The ESS-DIVE data submission web form is the easiest way to submit small datasets. For step-by-step instructions on how to create a dataset refer to the how-to guide linked below and ESS-DIVE's Tutorial Videos. When completing the required metadata fields, use our Dataset Requirements guide, which was created using the community-developed NCEAS FAIR data standards to ensure our repository contains high-quality and useful data.
ESS-DIVE's Dataset API allows you to programmatically submit many datasets at once. Detailed tutorials and example code for dataset submissions with the API are provided both in the Dataset API guide (linked below) and ESS-DIVE's API Examples GitHub repository. Example code is available in Python, Java, and R. Examples of the expected metadata schema are available at https://api.ess-dive.lbl.gov/.
Globus is a cloud-based data transfer service designed to move significant amounts of data and does not require writing code. Globus can help you upload data to ESS-DIVE, but it cannot be used to curate metadata. You'll need to create your dataset and curate metadata via the Submission Form or the Dataset API. When using Globus, it is necessary to work with the ESS-DIVE Team to complete data file uploads.
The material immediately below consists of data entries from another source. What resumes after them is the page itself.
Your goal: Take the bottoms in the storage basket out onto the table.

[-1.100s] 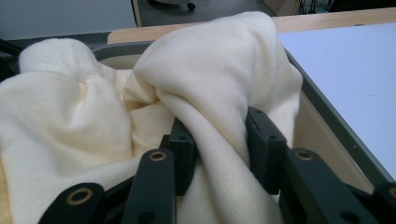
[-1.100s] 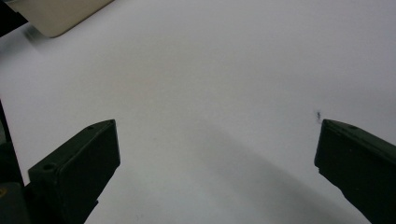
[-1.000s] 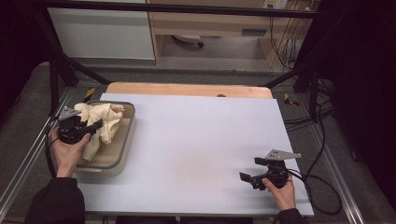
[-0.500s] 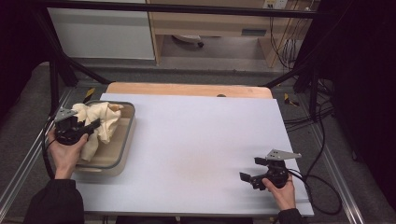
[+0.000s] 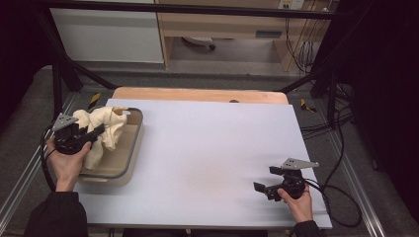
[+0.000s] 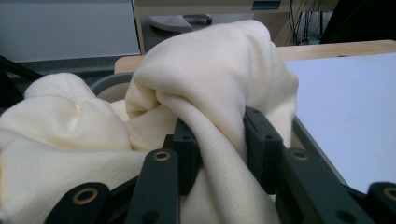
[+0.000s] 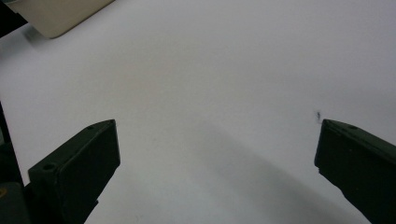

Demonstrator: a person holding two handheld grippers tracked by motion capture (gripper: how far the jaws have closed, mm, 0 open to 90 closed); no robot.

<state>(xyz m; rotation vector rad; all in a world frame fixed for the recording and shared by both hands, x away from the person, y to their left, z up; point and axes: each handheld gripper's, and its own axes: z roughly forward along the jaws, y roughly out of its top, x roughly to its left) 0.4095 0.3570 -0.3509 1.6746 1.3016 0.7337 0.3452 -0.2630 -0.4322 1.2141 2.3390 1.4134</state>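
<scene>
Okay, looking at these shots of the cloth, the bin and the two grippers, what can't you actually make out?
- Bin floor: the cloth covers much of it in the high view.
- Cloth's lower end: cut off by the bottom edge in the left gripper view, behind the left gripper.
- Small dark speck on the table: too small to identify.
- Right gripper: jaws wide apart, body out of frame.

- two black jaws of the right gripper (image 7: 217,168) rise from the bottom corners, set wide apart with nothing between them
- below them lies a bare white table (image 7: 224,70)
- a beige tub corner (image 7: 56,16) sits at the top left
</scene>
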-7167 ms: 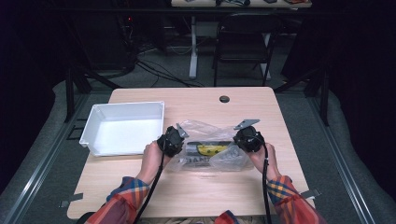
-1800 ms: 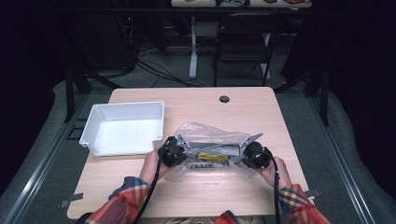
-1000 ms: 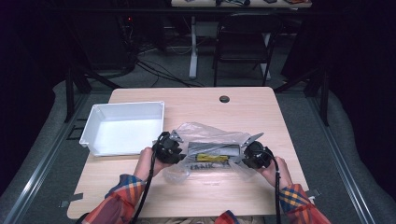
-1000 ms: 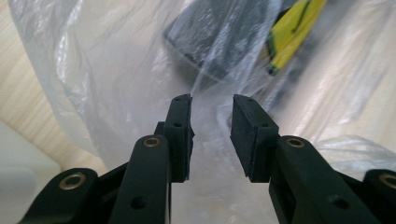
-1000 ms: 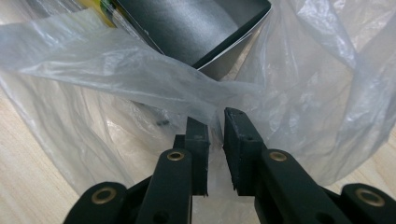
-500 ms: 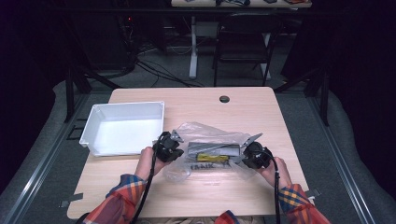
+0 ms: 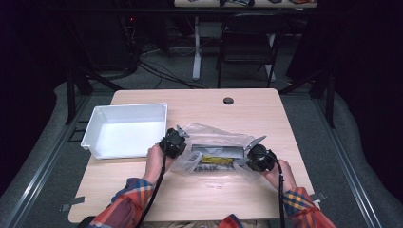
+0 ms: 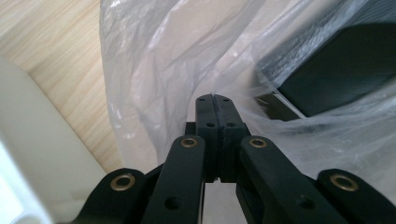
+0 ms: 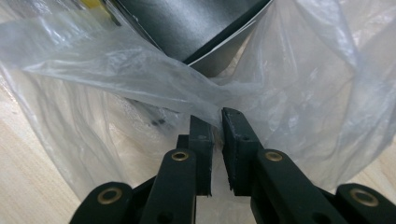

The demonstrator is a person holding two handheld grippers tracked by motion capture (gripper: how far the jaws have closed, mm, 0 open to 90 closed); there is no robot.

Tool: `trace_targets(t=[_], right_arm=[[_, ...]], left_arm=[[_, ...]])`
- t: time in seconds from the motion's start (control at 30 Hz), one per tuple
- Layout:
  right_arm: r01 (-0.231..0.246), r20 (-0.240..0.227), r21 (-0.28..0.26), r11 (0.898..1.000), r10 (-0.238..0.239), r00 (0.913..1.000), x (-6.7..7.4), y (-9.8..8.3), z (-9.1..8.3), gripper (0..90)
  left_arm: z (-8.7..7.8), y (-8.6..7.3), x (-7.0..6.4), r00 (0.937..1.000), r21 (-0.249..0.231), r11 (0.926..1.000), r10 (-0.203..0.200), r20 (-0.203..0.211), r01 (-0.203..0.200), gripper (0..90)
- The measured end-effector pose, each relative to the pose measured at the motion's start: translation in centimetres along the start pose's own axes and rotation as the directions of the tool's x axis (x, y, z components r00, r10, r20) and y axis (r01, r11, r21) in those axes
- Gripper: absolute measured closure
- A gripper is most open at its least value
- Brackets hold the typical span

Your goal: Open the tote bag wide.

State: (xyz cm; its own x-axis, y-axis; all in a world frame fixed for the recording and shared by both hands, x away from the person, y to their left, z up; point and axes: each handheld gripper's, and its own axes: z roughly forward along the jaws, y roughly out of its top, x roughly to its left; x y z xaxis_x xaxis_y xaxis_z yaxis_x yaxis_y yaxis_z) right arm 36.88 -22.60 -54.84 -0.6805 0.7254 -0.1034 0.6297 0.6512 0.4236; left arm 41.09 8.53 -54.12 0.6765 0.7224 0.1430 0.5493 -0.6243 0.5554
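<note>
1. Far left on the bench [image 7: 142, 190], a white tray [image 7: 124, 129] sits with its long side facing the person. It is just beside the left hand [image 7: 154, 161].
2. The left tongs [image 7: 174, 142] are at the left edge of the bag [image 7: 216, 142], right between tray and bag. In the left gripper view the left tongs [image 8: 213, 100] have their jaws pressed flat together, no gap at all, and they have just been closing. A fold of the bag [image 8: 154, 70] runs up to the tips and looks pinched between them.
3. Middle of the bench: the clear plastic bag lies crumpled, near the front half of the top, with a dark box [image 7: 219, 153] inside and a yellow label [image 7: 214, 160] showing through the film. The left gripper view shows the box [image 8: 336, 70] as a black block behind the plastic.
4. On to the right tongs [image 7: 256, 154], at the bag's right edge, held by the right hand [image 7: 278, 173]. In the right gripper view the right tongs [image 9: 218, 116] stand narrow, with a thin slit between the jaws, and a gathered ridge of bag [image 9: 140, 79] runs into that slit: they grip the film. The box [image 9: 187, 28] hangs just beyond, its corner toward the tips.
5. Both plaid sleeves [image 7: 123, 204] come in from the bottom edge, and a cable [image 7: 280, 199] trails back from the right tongs.
6. Far side of the bench: a small black disc [image 7: 228, 100] sits near the back edge, well apart from the bag.
</note>
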Motion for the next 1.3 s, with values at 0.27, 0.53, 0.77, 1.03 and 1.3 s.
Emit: trace_targets(t=[0.27, 0.53, 0.77, 1.03, 1.3], right_arm=[[-0.001, 0.015, 0.012, 1.0, 0.001, 0.9999, -0.4, -0.2, 0.1, 83.2], [-0.017, 0.01, 0.011, 1.0, 0.017, 0.9998, -0.9, -0.4, -0.2, 81.9], [-0.009, 0.009, -0.011, 1.0, 0.009, 0.9999, -0.8, -0.3, -0.9, 82.2], [-0.009, 0.015, -0.005, 1.0, 0.009, 0.9998, -0.8, -0.3, -0.9, 83.0], [-0.014, 0.016, -0.009, 1.0, 0.014, 0.9998, -0.8, -0.3, -0.8, 83.1]], left_arm=[[1.8, -0.3, -0.2, 0.9998, 0.068, 0.9977, 0.004, 0.017, -0.005, 90.0], [1.6, -0.4, -0.6, 0.9992, 0.078, 0.9967, 0.021, 0.034, -0.024, 86.3], [-1.3, 0.2, -0.4, 0.9989, 0.014, 0.9998, 0.012, 0.046, -0.012, 65.5], [-4.2, 0.1, 1.0, 0.9993, -0.036, 0.9993, -0.014, 0.034, 0.015, 52.2], [-6.2, -0.2, 2.3, 0.9976, -0.084, 0.9947, -0.057, 0.04, 0.06, 39.9]])
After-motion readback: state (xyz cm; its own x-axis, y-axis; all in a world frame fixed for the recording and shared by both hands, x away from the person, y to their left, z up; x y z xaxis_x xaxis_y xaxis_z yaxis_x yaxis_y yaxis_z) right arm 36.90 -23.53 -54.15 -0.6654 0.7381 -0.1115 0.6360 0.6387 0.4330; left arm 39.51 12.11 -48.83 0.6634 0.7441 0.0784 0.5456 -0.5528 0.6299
If you have immediate questions about uploading data using Globus OR you are encountering upload issues with data volumes less than 500GB, contact the ESS-DIVE Support Team ([email protected]) to discuss your upload options and potentially using Globus.
Detailed instructions for getting setup with and using Globus will be available soon.
Datasets on ESS-DIVE contain related data and metadata files. Each dataset should contain all the relevant data and metadata necessary for a general user to be able to understand and reuse the data.
All data generated in the scientific process may be worth preservation, including raw data, processed data that has gone through extensive QA/QC and transformations, and results of analyses. DataONE has a good summary of best practices in determining what data to preserve (https://www.dataone.org/best-practices/decide-what-data-preserve).
Our general recommendation is to publish data that has the greatest potential to be scientifically useful to others, and to deep archive the rest of the data for reproducibility of the results. Consider that your data may be reused in other studies, and include enough descriptive information so that others could understand your data in the future. The Digital Curation Centre (DCC) has a list of potential future purposes for data (http://www.dcc.ac.uk/resources/how-guides/five-steps-decide-what-data-keep#4), which also may be helpful in determining what data to publish.
Additionally, we ask that data contributors adhere to existing data standards or data reporting formats when applicable in order to make the data stored in ESS-DIVE as useful as possible. To learn more about reporting formats, visit the following page in our guide.
The ESS-DIVE publication process begins with a user gathering files to be included in a dataset and uploading them via the Data Submission Form or Dataset API. The user specifies metadata associated with the dataset, including author and citation information, as well as related references. The user then submits the dataset which saves the metadata and accompanying data files to ESS-DIVE as a private dataset. The dataset can be revised as frequently as needed. We recommend that you use the Automated Quality Reports to verify that your package will pass the ESS-DIVE criteria for publication.
When all the revisions are complete, you can publish the dataset. Published data are made available through the ESS-DIVE and DataONE search catalogs, can be downloaded by the public, and can be modified after publication. Publication requests need to be made by selecting the "Publish" button on the dataset landing page. After a publication request is received, the ESS-DIVE team reviews the dataset and assigns a unique Digital Object Identifier (DOI) if an existing DOI is not provided. The ESS-DIVE team will email you regarding any changes that need to be made to the dataset before publication. Publication times range from a few days to a few weeks, depending on the complexity and quality of the dataset. Incomplete submissions and slow response times will result in delayed publication.